Task description:
Set down exactly the first line of the entries and every line after it, through the line with "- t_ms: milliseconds".
BEGIN Records for the task
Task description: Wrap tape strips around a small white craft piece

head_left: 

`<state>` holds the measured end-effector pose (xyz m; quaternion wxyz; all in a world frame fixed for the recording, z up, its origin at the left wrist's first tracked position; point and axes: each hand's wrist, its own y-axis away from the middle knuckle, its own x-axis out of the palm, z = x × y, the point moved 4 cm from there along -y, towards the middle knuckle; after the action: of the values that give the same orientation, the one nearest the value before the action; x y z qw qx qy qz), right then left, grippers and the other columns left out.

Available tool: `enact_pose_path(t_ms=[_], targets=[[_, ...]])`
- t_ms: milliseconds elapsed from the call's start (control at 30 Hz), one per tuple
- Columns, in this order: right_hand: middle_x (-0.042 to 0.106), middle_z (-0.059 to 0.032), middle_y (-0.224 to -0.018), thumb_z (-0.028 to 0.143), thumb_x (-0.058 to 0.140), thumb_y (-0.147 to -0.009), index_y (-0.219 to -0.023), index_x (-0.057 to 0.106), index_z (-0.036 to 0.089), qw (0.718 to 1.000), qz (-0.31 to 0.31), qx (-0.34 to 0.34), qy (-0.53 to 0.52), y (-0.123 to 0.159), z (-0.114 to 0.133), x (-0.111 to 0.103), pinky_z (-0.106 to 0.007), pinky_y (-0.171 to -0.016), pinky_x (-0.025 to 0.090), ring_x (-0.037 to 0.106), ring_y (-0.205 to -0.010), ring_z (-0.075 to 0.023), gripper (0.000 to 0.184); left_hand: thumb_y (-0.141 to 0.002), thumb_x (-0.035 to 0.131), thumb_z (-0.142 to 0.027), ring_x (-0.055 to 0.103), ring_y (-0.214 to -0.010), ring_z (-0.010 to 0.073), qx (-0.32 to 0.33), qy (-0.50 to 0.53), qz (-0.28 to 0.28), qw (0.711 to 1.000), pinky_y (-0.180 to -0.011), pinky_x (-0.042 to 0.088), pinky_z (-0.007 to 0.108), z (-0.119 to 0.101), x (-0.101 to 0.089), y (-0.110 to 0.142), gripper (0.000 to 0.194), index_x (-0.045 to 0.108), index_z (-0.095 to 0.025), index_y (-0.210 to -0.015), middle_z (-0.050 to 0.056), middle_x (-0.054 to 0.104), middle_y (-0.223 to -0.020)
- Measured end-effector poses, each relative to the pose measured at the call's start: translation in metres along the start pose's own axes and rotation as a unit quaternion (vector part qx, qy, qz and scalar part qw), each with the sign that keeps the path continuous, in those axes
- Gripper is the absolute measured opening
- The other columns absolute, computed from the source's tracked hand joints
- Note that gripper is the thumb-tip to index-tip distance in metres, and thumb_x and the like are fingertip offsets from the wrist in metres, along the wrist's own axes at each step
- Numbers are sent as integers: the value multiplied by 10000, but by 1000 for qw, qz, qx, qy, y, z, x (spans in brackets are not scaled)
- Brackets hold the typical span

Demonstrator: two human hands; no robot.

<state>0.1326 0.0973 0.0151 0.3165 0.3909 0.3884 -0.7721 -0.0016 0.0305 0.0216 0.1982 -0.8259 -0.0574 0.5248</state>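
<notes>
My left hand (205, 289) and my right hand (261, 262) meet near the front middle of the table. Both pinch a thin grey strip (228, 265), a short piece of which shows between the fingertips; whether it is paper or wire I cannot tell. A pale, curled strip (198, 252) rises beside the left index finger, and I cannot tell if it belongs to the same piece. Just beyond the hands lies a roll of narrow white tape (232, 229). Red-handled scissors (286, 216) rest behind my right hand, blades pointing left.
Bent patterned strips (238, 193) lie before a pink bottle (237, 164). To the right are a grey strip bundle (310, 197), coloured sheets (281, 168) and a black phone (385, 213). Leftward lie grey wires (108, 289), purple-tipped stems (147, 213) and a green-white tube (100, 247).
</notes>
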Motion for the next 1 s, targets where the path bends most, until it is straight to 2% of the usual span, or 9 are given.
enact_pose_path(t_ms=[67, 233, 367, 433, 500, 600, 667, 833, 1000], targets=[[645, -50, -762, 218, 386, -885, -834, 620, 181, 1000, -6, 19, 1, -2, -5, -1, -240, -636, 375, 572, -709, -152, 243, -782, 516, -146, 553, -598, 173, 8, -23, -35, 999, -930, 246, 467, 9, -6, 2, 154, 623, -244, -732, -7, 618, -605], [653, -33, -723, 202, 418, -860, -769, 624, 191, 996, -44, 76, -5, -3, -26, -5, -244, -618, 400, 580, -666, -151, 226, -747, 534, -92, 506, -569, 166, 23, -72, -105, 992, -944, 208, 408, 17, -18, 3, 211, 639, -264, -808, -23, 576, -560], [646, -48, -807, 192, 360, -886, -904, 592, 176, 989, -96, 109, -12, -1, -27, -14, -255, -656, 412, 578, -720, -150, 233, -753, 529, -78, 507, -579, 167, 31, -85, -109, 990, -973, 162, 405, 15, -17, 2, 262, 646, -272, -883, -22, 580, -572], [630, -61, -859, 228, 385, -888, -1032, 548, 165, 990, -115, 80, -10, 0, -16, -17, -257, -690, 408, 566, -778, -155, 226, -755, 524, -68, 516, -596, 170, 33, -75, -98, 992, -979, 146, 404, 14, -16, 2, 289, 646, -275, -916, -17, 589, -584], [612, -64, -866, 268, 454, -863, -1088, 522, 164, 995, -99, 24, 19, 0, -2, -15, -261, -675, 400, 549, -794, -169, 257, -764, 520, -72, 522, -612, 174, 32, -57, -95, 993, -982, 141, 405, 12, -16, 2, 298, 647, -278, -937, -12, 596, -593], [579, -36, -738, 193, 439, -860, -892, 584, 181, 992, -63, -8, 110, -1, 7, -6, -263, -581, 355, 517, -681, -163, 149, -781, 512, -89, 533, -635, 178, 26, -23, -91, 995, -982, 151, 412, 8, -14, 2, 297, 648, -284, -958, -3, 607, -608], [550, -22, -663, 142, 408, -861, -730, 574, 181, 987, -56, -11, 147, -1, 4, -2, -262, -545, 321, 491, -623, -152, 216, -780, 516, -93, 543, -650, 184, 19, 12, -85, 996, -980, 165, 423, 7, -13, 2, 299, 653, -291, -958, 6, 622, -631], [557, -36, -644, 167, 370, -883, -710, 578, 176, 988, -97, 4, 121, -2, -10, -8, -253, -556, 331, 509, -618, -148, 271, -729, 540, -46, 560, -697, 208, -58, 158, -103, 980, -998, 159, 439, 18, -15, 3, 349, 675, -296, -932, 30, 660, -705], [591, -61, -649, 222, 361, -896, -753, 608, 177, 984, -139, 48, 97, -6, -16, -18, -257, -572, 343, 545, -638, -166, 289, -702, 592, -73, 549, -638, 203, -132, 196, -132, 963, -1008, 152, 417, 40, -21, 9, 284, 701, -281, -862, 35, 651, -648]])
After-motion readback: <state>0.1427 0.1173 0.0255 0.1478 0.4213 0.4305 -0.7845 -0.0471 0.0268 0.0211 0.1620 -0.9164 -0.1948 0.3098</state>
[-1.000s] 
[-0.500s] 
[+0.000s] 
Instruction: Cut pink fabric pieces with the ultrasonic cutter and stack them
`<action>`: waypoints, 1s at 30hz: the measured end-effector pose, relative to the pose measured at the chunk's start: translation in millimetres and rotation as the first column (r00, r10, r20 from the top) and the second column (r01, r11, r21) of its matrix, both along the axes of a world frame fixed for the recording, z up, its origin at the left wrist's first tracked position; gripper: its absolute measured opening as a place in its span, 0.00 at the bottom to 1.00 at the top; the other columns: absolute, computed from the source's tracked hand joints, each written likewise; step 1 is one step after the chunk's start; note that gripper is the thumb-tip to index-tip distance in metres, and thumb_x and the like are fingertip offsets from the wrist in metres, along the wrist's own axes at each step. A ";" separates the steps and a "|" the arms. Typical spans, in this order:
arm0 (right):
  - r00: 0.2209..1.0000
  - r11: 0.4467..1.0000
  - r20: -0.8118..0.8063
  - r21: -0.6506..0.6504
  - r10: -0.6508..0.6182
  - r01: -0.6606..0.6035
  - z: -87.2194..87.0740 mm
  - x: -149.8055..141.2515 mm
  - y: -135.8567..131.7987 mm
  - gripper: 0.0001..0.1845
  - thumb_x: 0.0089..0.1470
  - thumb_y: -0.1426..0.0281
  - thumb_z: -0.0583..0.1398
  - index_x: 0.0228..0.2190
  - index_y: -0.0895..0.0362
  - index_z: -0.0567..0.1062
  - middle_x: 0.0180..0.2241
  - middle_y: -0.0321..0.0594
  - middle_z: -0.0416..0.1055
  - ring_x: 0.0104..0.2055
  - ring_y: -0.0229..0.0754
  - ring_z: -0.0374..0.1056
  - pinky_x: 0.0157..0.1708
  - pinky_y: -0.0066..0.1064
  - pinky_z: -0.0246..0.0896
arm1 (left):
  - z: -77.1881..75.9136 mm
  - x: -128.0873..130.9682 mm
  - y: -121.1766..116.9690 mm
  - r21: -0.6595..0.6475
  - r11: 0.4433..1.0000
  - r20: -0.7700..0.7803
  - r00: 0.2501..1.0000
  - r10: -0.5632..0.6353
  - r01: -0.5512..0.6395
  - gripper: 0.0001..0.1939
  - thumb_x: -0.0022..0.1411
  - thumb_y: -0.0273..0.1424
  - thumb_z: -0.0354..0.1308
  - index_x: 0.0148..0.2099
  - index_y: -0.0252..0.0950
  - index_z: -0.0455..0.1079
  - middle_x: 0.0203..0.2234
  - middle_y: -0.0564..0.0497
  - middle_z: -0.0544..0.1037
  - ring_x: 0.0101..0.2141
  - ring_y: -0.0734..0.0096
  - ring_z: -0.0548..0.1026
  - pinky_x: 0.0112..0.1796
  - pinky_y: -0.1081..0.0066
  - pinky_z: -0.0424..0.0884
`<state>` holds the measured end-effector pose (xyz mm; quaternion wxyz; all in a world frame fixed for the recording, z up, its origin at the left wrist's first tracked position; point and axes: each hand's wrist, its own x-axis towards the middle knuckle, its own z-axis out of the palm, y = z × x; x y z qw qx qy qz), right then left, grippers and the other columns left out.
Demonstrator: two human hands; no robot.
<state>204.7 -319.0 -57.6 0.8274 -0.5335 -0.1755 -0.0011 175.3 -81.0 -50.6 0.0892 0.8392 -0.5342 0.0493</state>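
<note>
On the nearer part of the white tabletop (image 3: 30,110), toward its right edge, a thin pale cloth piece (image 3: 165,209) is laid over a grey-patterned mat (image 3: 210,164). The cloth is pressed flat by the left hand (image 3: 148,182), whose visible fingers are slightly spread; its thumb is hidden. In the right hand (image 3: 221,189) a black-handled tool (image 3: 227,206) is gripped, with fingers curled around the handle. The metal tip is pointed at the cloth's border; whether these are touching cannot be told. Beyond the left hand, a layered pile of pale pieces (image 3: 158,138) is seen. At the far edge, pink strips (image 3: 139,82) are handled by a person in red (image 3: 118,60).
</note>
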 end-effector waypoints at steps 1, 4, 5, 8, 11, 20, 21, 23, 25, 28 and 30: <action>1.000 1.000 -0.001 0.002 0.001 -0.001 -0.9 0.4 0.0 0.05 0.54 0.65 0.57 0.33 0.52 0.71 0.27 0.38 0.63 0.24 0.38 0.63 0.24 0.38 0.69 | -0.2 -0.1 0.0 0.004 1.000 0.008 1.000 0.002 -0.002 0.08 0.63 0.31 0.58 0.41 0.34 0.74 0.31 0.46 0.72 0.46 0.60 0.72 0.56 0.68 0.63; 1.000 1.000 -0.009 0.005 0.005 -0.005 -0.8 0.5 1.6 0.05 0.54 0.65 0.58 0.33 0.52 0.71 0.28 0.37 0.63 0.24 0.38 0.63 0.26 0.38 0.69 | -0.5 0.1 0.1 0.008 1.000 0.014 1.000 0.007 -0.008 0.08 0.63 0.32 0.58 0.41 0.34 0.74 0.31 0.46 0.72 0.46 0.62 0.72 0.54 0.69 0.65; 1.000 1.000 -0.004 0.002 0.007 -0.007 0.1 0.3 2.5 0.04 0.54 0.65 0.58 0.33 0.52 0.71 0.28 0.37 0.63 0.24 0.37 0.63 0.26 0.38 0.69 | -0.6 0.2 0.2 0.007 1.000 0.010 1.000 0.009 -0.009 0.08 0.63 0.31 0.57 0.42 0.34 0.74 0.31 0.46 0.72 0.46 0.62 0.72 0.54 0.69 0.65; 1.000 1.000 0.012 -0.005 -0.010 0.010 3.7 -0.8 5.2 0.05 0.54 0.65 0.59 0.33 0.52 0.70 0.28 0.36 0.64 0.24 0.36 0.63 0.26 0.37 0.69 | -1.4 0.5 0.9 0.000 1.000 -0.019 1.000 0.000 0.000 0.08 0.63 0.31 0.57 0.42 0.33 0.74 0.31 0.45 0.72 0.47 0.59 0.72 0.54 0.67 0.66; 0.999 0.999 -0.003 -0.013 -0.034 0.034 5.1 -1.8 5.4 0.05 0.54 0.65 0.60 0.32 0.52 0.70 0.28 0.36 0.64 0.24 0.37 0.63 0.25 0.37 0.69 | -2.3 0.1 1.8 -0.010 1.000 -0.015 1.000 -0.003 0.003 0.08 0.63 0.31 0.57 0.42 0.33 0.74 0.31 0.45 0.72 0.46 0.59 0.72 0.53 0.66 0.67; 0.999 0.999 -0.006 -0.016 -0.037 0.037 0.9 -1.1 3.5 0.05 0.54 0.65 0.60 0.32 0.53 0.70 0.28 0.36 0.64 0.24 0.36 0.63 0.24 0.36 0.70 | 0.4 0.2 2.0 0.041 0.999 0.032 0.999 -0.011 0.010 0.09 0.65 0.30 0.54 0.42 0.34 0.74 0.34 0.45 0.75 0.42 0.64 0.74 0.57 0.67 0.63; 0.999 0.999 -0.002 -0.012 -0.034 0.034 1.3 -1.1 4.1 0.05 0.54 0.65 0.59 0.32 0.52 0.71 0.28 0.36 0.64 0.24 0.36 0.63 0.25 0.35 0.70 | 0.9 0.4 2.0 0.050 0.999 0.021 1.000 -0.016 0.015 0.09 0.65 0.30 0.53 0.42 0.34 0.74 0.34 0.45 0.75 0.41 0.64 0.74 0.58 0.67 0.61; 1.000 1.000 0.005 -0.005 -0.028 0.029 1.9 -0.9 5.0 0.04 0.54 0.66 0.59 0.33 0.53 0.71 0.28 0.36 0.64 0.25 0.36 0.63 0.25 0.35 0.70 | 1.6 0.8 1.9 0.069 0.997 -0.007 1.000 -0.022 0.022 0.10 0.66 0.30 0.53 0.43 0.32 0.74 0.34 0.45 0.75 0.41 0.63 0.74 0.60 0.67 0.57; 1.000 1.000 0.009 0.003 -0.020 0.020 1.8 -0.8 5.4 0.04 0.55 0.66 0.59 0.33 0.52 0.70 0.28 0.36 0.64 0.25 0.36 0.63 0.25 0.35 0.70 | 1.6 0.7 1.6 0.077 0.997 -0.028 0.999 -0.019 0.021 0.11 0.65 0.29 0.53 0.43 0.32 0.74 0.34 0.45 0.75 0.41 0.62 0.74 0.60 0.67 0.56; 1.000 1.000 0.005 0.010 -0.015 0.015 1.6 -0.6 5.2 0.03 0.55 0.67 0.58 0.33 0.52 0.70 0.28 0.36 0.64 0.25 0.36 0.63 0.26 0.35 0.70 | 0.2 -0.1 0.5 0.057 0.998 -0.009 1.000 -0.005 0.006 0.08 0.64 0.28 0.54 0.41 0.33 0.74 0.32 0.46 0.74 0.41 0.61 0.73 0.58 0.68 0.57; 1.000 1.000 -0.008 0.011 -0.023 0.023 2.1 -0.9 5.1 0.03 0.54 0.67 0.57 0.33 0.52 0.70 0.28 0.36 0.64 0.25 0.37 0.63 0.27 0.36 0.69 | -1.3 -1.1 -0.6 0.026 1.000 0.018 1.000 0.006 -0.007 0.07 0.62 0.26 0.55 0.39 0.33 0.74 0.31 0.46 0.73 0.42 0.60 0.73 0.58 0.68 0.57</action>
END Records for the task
Answer space:
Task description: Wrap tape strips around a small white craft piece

head_left: 

`<state>` holds the measured end-effector pose (xyz m; quaternion wxyz; all in a world frame fixed for the recording, z up, its origin at the left wrist's first tracked position; point and axes: each hand's wrist, its own y-axis away from the middle knuckle, its own x-axis out of the palm, z = x × y, the point moved 4 cm from there along -y, towards the middle knuckle; after the action: of the values that give the same orientation, the one nearest the value before the action; x y z qw qx qy qz), right then left, grippers and the other columns left out.

Available tool: `enact_pose_path(t_ms=[_], targets=[[_, ...]])`
- t_ms: milliseconds elapsed from the call's start (control at 30 Hz), one per tuple

This output has come to an end.